PROBLEM STATEMENT - Looking at the listing below, give the number of lines in which the string "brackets" appears, and add nothing else.

SUPPLIED INFORMATION -
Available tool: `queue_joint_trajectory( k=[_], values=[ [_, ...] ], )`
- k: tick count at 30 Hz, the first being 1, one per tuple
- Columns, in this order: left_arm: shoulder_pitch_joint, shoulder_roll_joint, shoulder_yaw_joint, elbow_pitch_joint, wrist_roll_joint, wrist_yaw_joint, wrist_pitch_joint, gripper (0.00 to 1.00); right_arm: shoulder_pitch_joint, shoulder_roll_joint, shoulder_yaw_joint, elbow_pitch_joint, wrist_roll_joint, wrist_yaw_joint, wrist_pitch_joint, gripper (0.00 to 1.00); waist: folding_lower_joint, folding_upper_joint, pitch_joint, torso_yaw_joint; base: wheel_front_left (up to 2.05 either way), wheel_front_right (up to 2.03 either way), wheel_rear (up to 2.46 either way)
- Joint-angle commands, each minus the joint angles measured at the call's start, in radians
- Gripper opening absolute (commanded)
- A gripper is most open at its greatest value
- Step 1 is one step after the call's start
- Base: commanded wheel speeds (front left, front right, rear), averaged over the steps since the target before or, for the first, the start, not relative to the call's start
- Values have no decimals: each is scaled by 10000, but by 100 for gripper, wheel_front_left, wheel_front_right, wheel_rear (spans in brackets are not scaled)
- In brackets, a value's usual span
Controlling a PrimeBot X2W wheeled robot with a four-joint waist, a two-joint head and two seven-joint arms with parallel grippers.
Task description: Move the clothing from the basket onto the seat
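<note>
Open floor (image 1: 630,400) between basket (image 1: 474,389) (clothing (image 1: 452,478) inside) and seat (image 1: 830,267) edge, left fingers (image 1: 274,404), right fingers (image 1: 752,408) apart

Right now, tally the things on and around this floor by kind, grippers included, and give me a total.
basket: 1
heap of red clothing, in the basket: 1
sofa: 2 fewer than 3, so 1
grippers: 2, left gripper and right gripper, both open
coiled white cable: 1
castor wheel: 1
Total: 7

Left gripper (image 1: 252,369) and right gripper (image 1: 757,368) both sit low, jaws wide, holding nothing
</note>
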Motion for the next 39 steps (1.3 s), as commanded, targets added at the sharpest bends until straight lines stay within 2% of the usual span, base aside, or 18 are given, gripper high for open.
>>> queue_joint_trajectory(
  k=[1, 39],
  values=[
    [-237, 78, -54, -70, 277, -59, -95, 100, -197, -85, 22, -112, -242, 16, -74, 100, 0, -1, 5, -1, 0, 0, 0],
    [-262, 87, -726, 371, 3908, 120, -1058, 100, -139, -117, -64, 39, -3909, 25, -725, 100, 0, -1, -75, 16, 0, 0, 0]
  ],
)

WRITTEN ANSWER - 2